TASK REQUIREMENTS> Would you reproduce exactly the lines below from the one holding "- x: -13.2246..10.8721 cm" through the one holding "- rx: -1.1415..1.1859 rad", inclusive, and no others?

INFORMATION SUPPLIED>

────────

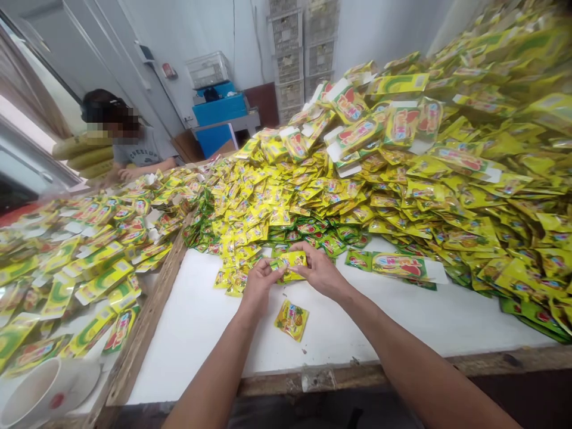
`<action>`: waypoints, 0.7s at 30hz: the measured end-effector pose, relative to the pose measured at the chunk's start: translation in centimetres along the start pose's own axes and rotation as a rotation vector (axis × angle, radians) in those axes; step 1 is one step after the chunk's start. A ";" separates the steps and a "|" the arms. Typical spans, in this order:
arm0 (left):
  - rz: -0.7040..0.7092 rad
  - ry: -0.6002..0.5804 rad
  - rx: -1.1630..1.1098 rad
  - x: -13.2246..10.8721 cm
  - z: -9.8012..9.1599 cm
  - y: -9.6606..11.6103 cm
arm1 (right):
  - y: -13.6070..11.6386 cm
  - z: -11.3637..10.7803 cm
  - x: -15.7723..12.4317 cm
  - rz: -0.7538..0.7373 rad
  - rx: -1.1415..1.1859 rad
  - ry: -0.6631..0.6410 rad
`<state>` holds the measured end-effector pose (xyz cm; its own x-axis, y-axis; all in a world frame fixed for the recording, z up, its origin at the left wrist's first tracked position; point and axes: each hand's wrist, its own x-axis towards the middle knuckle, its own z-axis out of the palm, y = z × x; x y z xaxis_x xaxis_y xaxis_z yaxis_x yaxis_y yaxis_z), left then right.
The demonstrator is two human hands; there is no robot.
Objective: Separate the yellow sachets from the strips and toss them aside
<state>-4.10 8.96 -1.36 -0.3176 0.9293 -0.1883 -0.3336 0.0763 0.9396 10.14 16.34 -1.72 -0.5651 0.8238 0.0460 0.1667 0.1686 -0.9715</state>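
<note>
Between my two hands is a small yellow sachet (292,260), held a little above the white table top. My left hand (260,280) pinches its left end, fingers closed. On the other side, the thumb and fingers of my right hand (322,271) grip its right end. Below them a single yellow sachet with a pineapple picture (292,320) lies flat on the table. Just beyond my hands spreads a heap of yellow sachets (250,214), with green sachets (313,229) showing along its lower edge. A flattened printed carton (400,266) lies to the right.
Flat cartons (353,125) rest on the big heap, which rises at the right. A wooden strip (152,310) divides off more cartons (96,253) at left. A white mug (49,387) stands front left. Another person (140,146) sits at the far left; crates (288,59) are stacked behind.
</note>
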 end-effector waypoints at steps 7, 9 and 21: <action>0.029 -0.014 0.009 0.8 1.1 1.0 | -1.3 -0.9 -0.2 0.137 0.097 0.000; -0.005 0.035 0.068 0.7 1.4 1.3 | -1.5 -1.8 -0.1 0.137 0.014 0.063; -0.247 0.169 0.324 1.0 1.2 -1.7 | -0.8 -4.1 0.0 0.240 -0.384 0.001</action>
<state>-2.82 10.22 -2.82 -0.4125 0.7990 -0.4375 -0.1308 0.4233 0.8965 13.27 18.44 0.00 -0.4732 0.8646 -0.1692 0.5806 0.1616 -0.7980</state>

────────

RESPONSE BOX>
  - x: -13.2246..10.8721 cm
  - z: -9.8012..9.1599 cm
  - y: -9.6606..11.6103 cm
arm1 (right):
  - y: -13.6070..11.6386 cm
  - z: -11.3637..10.7803 cm
  - x: -15.7723..12.4317 cm
  - rz: -0.7538..0.7373 rad
  - rx: -1.1415..1.1859 rad

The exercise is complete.